On 2nd May 2015, the eyes of the world were on London as we celebrated the arrival of Princess Charlotte. In the days leading up to the royal birth, excitement mounted as people camped outside the hospital in anticipation.
Over two thousand years ago, a young woman prepared to meet royalty, albeit in very different circumstances. Esther was a girl who didn’t have the easiest start in life, being a Jewish slave who was tragically orphaned at a young age. After being adopted by her cousin, she was raised in Persia. Whilst living there, Esther was chosen for an audience with the King and, subsequently, became Queen.
No sooner had Esther taken up residence in the palace when she discovered a plot to annihilate all the Jews living in Persia. Esther is suddenly placed in a real predicament and has to choose her course of action. Does she keep mum and protect herself? Does she enter panic mode becoming no good to anyone? Or does she put herself on the line and do the right thing? Esther decides to risk all, go before the King and plead for mercy for her people. What a response!
Whilst the book of Esther makes no direct reference to Jesus, we see His hand at work on every page. As Esther prepared to meet her King, we must prepare our lives for Jesus, our coming King.
As Esther prepared to meet her King, she was responsive. She could have felt sadness for what the Jews were facing but done nothing. She could have viewed the whole scenario from the safety of the palace and come up with a million reasons as to why she should keep out of it. She could have turned a blind eye and let someone else sort it but she didn’t.
In the same way we too have a choice to make. When we look at the needs of the world, as we watch society veer more off track, we can either passively sit on the side lines or we can decide that we are going to be like Esther. We can decide that we are going to rise up and make a difference.
When I look at the devastation and despair that surrounds us I often feel powerless and overwhelmed but I have come to realise that God does not expect me to change the whole world. He just wants me to bring change to my world. Esther used her beauty, her brains and her position to respond to the needs in her world. She used what God had given her, to shine a light in the darkness that surrounded her.
Let’s ask ourselves, what has God given us? What do we have and what are we doing with it?
We all, without exception, have something which God can use to impact our world. What will be our response?

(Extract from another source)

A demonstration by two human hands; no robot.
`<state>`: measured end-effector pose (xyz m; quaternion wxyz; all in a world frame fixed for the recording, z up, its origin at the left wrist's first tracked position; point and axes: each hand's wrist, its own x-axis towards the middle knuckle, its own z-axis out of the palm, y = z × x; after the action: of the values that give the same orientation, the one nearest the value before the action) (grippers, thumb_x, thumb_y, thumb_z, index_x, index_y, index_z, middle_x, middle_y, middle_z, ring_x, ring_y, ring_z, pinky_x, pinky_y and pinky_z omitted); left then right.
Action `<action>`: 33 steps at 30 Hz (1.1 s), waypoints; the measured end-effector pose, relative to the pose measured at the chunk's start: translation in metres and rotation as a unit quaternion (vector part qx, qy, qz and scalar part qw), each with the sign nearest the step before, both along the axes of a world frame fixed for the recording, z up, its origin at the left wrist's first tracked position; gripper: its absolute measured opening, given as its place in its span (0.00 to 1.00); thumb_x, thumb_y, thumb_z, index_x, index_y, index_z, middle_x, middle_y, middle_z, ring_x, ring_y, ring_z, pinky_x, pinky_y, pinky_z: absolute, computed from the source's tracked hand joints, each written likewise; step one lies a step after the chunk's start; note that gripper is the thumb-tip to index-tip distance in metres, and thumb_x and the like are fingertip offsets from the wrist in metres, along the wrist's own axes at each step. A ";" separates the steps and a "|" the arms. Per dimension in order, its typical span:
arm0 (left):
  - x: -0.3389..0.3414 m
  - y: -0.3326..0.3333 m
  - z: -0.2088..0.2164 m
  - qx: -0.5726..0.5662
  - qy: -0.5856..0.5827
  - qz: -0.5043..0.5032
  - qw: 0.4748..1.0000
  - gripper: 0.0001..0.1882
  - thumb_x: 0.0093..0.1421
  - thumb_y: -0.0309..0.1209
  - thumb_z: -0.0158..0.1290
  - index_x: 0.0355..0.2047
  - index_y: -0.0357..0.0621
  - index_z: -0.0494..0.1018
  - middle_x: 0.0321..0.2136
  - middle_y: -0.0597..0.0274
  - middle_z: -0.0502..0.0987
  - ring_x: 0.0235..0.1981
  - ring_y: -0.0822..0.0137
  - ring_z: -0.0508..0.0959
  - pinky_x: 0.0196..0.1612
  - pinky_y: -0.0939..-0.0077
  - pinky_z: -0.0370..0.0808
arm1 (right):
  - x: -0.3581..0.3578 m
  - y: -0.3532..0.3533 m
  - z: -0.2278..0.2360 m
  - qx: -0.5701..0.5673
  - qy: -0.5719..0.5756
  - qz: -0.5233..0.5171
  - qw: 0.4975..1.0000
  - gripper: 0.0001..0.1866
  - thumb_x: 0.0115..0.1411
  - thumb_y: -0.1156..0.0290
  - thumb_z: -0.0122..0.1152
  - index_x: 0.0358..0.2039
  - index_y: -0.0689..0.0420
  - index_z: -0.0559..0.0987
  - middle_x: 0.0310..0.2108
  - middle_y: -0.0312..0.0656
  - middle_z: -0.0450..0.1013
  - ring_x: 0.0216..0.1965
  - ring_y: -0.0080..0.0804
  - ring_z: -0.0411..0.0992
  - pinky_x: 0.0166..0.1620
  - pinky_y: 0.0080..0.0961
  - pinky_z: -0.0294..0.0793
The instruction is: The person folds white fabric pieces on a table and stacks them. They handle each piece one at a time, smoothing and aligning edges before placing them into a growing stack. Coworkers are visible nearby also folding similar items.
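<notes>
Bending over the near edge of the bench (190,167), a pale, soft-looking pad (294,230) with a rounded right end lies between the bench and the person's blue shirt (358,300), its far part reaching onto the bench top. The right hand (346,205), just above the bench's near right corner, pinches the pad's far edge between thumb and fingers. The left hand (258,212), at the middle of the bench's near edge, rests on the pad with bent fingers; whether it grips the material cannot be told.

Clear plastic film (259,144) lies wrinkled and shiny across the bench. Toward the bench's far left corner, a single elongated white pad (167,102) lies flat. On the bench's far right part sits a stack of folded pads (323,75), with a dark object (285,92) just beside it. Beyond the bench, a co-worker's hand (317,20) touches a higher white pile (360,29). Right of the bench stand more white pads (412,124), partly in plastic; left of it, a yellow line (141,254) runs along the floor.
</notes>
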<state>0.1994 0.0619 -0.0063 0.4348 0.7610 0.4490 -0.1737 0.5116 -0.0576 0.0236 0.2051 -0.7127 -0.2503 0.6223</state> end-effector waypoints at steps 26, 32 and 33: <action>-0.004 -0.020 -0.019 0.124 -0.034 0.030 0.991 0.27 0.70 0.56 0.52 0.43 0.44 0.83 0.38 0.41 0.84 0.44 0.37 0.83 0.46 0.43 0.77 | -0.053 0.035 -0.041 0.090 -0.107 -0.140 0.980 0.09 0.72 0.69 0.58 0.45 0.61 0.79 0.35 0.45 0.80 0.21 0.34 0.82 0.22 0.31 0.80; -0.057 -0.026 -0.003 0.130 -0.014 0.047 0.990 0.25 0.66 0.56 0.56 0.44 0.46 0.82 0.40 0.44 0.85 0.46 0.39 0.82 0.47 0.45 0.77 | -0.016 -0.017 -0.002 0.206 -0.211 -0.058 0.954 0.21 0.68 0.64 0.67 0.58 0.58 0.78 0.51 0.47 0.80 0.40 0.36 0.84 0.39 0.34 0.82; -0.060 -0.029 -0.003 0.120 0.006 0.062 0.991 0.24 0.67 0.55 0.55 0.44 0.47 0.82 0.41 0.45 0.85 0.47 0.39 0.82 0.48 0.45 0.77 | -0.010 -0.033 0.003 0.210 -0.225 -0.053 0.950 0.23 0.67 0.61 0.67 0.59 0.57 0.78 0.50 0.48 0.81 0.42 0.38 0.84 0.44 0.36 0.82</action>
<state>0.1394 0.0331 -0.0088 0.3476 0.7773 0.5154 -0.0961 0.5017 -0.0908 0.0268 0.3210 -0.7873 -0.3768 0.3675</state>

An outsider in Persia, Esther was plucked from obscurity and cast into the lime light. Can you imagine how daunting that was?
Even though she knew it was forbidden by law, Esther determined to go to the King. She wasn’t deluded, she knew she had a giant to slay. As you await your coming King, maybe you can relate to Esther? Maybe you are up against a giant today?
Sometimes we get the wrong impression about Esther. We read of her bravery and assume she was fearless. I think that couldn’t be further from the truth. Esther was a normal girl, with normal emotions but as she plugged herself into God she moved from a place of fear to a position of faith. The same applies to us. We can overcome giants and find freedom, by placing our lives in God’s hands knowing that He will work all things together for our good. With God in the equation, we can find the courage to press past our fears, move beyond our mistakes and get through the challenges we face.
Despite the pressure that Esther was under, she decided to be herself and in doing so her authenticity shone through.
‘We are God’s handiwork created in Christ Jesus to do good works, which God prepared in advance for us to do’. As His handiwork, we are unique and God is looking for authenticity, not perfection.
‘It was for freedom that Christ has set us free’. Jesus always holds out his royal sceptre to us and we can know freedom because of that. As we walk out our salvation, as we await our coming King, let’s learn from Esther. Let’s be responsive, let’s be courageous and let’s embrace the freedom that’s ours today.